There are a number of factors that can lead to the introduction of formula supplementation into a baby's diet; however, only a limited number of neonates require formula for medical reasons. Social concerns and lack of prenatal breastfeeding education contribute to formula feeding, along with insufficient milk production due to limited mother-to-infant contact, worry over the baby not receiving enough milk, trouble calming a fussy baby, and a lack of sleep. In fact, 85% of mothers plan to exclusively breastfeed for the first 6 months. However, less than 50% breastfeed exclusively at 3 months and about 25% at 6 months [82,83]. According to the CDC, as of 2015, 17.2% of infants receive formula supplementation within the first 48 h [83]. During the first days postpartum, only a limited supply of milk is produced before the onset of lactogenesis at 2–4 days [84,85]. This is a critical period in which mother and infant separation can delay the establishment of breastfeeding or even hinder the process from starting. And while breast milk is considered the best nutrition for the baby during the first 6 months of life, the advancement of the nutritional contents in formula over the past several decades has made formula a healthy alternative.
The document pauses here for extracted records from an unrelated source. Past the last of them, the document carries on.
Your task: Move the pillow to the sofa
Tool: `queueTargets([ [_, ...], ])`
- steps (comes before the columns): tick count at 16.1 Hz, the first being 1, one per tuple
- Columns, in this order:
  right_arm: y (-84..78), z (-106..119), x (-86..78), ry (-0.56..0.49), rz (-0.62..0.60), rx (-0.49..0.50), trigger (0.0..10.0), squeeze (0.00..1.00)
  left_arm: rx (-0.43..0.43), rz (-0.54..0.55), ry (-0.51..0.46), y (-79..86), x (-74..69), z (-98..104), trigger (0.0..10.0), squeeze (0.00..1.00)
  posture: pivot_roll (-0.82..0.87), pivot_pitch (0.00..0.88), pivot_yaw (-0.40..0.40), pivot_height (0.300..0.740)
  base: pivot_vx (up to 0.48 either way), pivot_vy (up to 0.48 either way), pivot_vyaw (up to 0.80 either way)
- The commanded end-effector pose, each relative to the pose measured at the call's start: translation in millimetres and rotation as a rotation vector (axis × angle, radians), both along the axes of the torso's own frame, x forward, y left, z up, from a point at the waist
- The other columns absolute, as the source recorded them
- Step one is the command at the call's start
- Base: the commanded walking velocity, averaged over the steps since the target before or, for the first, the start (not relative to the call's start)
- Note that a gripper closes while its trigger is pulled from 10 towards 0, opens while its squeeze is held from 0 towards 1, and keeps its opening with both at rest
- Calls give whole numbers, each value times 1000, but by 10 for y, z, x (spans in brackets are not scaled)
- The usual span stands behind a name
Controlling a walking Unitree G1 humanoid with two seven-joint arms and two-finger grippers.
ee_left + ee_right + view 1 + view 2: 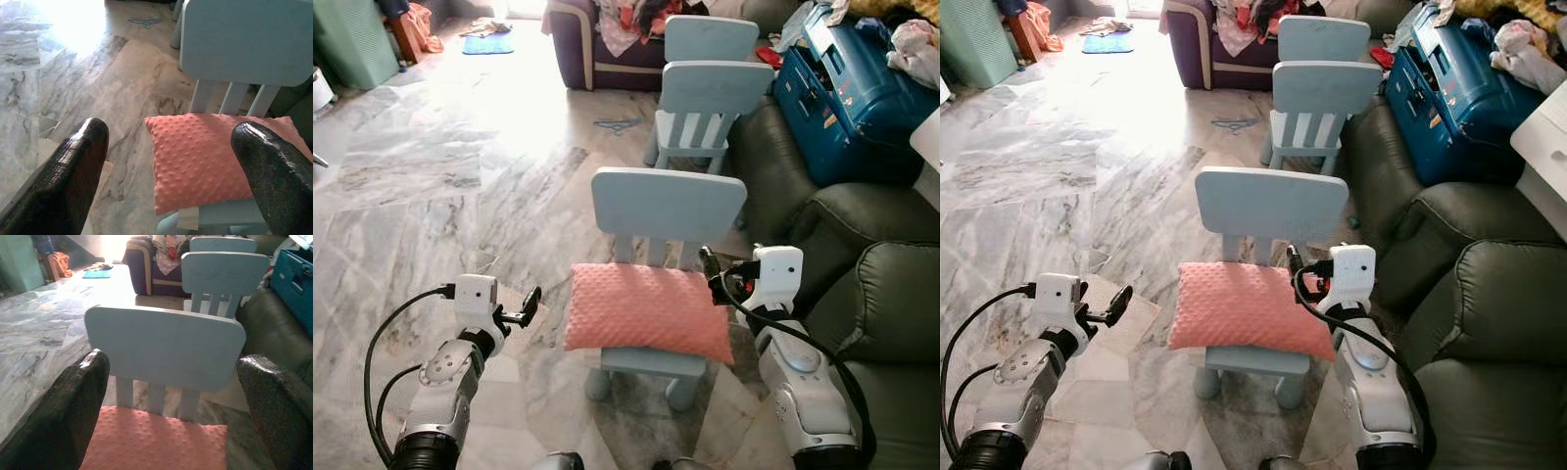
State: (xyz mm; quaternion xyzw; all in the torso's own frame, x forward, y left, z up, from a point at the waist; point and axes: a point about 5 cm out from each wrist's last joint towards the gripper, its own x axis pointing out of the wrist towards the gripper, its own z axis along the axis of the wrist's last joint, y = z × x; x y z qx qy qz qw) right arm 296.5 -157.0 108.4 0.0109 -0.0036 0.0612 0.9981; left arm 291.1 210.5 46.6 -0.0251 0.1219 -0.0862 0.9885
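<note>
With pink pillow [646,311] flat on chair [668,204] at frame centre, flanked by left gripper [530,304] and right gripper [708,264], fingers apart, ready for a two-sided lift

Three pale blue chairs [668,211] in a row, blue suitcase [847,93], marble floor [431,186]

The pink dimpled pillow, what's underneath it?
The pink dimpled pillow lies on a small pale blue chair; its seat front edge and legs show, but the pillow hides the seat top.
</note>
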Motion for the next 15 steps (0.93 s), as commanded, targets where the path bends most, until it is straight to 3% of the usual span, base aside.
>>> queueTargets([
  [1,-55,20,16,-2,-26,-2,10000,0,6,-14,8,-18,4,-17,10000,0,-88,132,-18,740,0,0,-800],
  [4,-58,23,19,-5,-25,-5,10000,0,4,-14,8,-28,-1,-24,10000,0,-86,134,-20,740,0,0,-800],
  [9,-30,39,33,-17,-11,-21,10000,0,3,-17,-1,-39,-22,-32,10000,0,-84,134,-24,740,0,0,0],
  [12,-39,38,30,-17,-7,-28,10000,0,-14,-10,-2,-39,-25,-35,10000,0,-85,132,-27,740,0,-480,0],
  [13,-42,41,32,-17,-7,-29,10000,0,-70,11,-17,-37,-19,-16,10000,0,-86,131,-28,740,0,0,0],
  [15,-41,44,35,-17,-6,-30,10000,0,-57,14,-3,-24,-16,-23,10000,0,-84,132,-28,740,0,0,0],
])
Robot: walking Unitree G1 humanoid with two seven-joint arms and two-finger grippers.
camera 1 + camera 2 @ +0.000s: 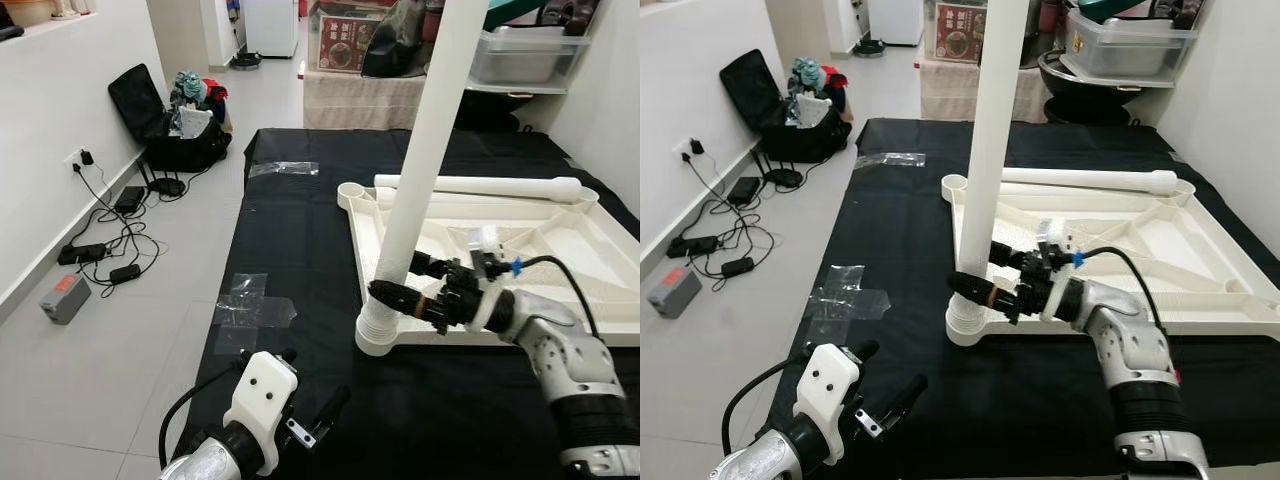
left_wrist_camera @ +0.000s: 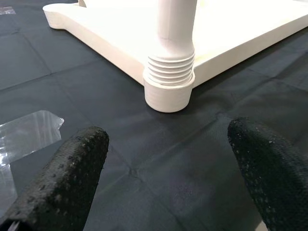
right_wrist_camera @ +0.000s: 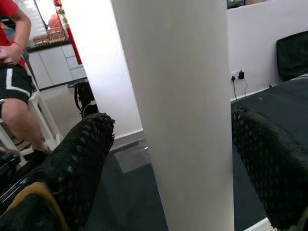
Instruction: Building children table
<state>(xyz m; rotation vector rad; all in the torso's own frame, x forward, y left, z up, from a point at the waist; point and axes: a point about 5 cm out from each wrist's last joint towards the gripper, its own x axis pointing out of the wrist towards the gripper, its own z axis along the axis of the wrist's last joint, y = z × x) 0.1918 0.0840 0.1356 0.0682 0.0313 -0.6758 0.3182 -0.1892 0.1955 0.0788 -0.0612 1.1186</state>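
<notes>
The white tabletop (image 1: 560, 250) lies upside down on a black cloth (image 1: 300, 260) spread over the floor, so its corner sockets face up and a leg can be screwed in from above. One white leg (image 1: 425, 150) stands upright in the near corner socket (image 1: 378, 335), its threaded end partly showing above the collar, which suggests it is not yet turned fully home. A second leg (image 1: 480, 185) lies loose along the far edge of the tabletop, likely waiting its turn.

The right claw (image 1: 405, 282) reaches in low beside the upright leg, just above the threads, with one black finger on each side of the post. In the right wrist view the fingers (image 3: 72, 163) flank the leg with gaps showing on both sides, so the claw is wide and straddles the leg rather than clamping it. Gripping low probably keeps the leg steady while it is turned.

The left claw (image 1: 310, 415) hovers over the cloth near the corner, fingers spread wide and holding nothing, pointed at the socket. Clear plastic wrap (image 1: 250, 305) lies on the cloth nearby. A person stands in the background of the right wrist view.
</notes>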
The goal of formula design is to promote growth and development of the infant through a product that mimics the nutritional composition of human milk. This is a difficult task due to the complexity of breast milk and the changes that occur in the nutritional profile, especially the macronutrients, throughout the course of lactation. While formula companies do their best, it is not feasible to include some of the components, such as the bioactive materials found in human milk, in their formula. Infant formula is government regulated to ensure the proper composition of proteins, fats, sugars, vitamins and minerals [70]. Cow's milk and soy milk are the two most common bases for infant formula. However, there are several additional specialized formulae available on the market to meet the needs of babies with certain sensitivities. Due to the high abundance of fats and proteins in cow's milk, it first must be diluted to a similar composition to human milk [70]. For babies with either colic or milk allergies, soy-based formulae are a common substitute.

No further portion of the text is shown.